在多体积约束的多边形有限元网格上,实现了多材料结构在动载荷作用下的拓扑优化,使柔度最小化。为了在计算量较小的情况下获得结构动力学问题的高分辨率设计,引入了一种多分辨率格式。该多分辨率方案采用粗有限元网格进行动态分析,采用精密度变网格进行优化,采用与密度变网格重叠的密度变网格进行设计构型表示。为了获得动态响应,采用HHT-α方法。采用ZPR (Zhang-Paulino-Ramos Jr.)更新方案,利用灵敏度分离技术对关联于多个体积约束的设计变量进行更新。算例验证了该方法在求解动载荷下多材料结构拓扑优化问题中的有效性。
本文章由计算机程序翻译,如有差异,请以英文原文为准。

Polygonal multiresolution topology optimization of multi-material structures subjected to dynamic loads

Polygonal multiresolution topology optimization of multi-material structures subjected to dynamic loads

Topology optimization of multi-material structures under dynamic loads is implemented to minimizing compliance on polygonal finite element meshes with multiple volume constraints.
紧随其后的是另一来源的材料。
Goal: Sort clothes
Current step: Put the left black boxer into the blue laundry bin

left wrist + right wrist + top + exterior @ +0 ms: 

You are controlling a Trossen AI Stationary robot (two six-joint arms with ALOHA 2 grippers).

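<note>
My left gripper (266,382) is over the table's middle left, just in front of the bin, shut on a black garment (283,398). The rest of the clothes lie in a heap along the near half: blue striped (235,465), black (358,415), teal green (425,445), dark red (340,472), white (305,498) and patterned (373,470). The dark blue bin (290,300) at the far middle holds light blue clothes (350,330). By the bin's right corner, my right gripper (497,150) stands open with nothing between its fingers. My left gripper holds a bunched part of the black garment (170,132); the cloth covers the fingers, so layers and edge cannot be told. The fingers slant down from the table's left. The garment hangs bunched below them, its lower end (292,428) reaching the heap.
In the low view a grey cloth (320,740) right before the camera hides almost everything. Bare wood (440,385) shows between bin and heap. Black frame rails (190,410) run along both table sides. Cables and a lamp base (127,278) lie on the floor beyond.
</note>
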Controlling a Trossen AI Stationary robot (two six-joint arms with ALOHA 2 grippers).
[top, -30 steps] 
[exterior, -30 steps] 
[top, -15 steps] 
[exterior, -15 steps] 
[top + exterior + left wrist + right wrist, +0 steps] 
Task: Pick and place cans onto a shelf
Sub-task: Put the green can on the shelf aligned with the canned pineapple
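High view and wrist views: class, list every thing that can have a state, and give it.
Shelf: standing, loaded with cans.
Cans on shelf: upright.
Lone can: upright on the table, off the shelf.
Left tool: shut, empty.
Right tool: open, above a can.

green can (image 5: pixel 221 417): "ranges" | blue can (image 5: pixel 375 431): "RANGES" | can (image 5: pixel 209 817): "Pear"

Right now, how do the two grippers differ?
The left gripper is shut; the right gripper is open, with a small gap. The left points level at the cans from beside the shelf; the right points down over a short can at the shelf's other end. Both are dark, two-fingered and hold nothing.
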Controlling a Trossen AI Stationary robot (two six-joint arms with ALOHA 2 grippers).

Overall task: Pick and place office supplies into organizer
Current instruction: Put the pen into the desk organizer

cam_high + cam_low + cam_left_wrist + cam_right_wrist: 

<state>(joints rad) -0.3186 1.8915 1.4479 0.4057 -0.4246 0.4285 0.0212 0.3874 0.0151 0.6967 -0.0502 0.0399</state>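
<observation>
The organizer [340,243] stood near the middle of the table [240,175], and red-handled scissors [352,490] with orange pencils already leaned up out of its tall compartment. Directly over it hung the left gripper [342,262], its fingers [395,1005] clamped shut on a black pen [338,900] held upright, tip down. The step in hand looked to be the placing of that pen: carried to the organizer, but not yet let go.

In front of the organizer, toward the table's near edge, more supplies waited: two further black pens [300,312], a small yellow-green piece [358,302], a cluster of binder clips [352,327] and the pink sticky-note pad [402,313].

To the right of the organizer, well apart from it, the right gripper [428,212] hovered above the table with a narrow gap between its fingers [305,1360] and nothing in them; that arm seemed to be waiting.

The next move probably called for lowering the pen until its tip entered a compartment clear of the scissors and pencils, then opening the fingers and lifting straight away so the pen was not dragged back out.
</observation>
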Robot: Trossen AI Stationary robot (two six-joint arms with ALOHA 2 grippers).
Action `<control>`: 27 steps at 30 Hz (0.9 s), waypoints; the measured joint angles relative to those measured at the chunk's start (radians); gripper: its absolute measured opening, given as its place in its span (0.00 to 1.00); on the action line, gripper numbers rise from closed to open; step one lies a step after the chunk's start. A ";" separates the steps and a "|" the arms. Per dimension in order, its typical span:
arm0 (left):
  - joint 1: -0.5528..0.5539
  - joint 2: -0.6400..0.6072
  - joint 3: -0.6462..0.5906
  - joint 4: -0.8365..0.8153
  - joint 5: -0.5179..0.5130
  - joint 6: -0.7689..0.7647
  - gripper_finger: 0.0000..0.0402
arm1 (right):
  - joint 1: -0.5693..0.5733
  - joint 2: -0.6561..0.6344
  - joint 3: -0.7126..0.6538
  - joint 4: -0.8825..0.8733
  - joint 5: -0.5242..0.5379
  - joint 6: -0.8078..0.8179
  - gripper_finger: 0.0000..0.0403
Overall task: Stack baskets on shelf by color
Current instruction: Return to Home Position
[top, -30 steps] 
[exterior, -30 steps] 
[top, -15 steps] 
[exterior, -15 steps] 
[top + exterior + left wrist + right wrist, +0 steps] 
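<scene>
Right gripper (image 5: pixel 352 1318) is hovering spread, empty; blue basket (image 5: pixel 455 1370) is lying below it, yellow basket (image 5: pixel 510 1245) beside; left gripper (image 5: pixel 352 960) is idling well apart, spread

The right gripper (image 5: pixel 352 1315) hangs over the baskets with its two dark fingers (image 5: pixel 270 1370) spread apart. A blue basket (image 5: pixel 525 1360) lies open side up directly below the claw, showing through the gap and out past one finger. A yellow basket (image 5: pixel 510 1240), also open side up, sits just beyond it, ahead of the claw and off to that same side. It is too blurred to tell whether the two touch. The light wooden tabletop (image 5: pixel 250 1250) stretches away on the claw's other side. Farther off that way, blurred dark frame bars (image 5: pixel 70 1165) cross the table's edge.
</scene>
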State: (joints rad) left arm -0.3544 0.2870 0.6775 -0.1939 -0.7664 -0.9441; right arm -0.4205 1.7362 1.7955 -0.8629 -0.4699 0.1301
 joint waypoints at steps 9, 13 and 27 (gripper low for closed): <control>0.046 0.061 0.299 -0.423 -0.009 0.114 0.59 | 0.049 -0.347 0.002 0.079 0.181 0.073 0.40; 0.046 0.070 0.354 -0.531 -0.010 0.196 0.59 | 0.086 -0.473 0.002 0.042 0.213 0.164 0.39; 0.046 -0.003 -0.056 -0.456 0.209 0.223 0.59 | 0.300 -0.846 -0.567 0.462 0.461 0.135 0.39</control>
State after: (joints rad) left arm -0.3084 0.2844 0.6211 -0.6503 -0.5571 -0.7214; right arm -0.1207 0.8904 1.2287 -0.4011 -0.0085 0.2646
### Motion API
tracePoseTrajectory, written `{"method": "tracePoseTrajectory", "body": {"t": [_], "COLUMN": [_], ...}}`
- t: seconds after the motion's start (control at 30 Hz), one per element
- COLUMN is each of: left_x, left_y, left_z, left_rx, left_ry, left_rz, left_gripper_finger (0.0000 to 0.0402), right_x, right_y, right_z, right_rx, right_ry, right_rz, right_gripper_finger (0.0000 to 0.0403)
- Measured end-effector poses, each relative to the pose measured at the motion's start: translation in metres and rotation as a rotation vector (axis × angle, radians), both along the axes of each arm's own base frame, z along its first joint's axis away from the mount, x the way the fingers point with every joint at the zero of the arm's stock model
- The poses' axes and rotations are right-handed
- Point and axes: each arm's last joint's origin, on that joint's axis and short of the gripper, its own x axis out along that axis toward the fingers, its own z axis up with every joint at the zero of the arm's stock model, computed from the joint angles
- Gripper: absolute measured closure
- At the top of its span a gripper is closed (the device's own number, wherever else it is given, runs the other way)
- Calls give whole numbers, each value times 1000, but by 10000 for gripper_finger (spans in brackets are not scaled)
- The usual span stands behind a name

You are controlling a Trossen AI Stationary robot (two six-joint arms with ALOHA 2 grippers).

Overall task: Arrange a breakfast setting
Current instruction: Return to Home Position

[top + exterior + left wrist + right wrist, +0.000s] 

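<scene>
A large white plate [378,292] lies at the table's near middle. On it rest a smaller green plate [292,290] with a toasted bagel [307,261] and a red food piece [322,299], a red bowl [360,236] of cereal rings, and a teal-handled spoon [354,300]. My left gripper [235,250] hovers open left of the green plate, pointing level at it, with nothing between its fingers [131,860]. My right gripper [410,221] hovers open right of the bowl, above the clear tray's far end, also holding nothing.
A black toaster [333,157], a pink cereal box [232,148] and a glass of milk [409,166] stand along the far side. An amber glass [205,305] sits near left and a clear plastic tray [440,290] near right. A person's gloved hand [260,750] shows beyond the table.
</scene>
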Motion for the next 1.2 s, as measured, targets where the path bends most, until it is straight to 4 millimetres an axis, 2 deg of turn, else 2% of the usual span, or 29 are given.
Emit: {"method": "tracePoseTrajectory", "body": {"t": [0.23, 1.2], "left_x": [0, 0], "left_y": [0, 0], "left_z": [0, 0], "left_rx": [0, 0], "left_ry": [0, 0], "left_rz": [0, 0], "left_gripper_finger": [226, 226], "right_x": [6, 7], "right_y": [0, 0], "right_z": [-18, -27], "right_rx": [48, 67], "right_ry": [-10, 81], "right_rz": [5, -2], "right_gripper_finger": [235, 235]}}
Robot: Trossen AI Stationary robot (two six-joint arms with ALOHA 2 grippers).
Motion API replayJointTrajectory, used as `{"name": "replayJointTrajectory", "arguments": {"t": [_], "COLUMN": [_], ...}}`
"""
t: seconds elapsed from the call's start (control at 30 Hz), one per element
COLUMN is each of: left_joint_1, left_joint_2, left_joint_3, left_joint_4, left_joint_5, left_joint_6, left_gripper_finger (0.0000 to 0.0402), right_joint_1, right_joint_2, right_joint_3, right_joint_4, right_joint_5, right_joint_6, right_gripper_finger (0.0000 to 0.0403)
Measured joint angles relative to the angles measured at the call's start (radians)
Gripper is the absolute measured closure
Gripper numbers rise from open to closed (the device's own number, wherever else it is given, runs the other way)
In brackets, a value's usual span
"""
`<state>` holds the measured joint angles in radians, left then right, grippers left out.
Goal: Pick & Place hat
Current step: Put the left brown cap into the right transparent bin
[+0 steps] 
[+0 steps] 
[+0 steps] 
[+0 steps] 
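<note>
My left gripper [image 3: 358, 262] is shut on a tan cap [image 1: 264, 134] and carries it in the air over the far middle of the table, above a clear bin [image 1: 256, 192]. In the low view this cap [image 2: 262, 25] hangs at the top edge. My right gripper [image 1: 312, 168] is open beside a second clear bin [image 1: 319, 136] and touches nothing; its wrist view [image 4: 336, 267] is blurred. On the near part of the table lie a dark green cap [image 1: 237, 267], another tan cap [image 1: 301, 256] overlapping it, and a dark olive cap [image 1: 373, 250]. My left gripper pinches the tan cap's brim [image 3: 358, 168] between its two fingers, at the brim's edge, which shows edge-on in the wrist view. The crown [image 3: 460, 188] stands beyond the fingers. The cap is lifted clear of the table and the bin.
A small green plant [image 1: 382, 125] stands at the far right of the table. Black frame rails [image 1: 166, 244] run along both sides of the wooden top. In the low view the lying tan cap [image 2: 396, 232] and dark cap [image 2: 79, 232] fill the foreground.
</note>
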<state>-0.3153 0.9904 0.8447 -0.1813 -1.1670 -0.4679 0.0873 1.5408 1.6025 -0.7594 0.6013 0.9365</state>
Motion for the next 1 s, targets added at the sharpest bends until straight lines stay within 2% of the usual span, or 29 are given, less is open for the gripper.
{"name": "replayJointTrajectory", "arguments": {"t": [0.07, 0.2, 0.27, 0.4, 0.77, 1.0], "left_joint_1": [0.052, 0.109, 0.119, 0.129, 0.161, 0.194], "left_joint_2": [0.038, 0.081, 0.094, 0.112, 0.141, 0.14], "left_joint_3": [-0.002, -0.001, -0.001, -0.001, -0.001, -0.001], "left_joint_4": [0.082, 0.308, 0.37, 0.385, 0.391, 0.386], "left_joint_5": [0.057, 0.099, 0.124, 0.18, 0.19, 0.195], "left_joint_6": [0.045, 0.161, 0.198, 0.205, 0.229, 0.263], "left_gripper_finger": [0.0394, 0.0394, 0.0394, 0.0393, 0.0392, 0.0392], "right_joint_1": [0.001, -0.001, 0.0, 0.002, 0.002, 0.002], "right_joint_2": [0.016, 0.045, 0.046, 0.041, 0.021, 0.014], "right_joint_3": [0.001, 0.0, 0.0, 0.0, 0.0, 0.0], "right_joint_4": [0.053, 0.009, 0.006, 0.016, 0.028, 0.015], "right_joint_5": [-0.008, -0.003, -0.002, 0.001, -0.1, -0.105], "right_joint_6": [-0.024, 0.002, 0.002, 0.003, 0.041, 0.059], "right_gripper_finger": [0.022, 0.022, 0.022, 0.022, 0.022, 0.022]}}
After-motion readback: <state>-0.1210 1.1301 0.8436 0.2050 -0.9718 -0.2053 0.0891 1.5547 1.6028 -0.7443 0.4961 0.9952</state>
A multiresolution scheme is introduced to obtain high resolution de-signs for structural dynamics problems with less computational burden. This multiresolution scheme employs a coarse finite element mesh to fulfil the dynamic analysis, a refined density variable mesh for optimization and a density variable mesh overlapping with the density variable mesh for design configuration representation. To obtain the dynamic response, the HHT-α method is employed. A ZPR (Zhang-Paulino-Ramos Jr.) update scheme is used to update the design variables in association to multiple volume constraints by a sensitivity separation technique. Several numerical examples are presented to demonstrate the effectiveness of the method to solve the topology optimization problems for mul-ti-material structures under dynamic loads.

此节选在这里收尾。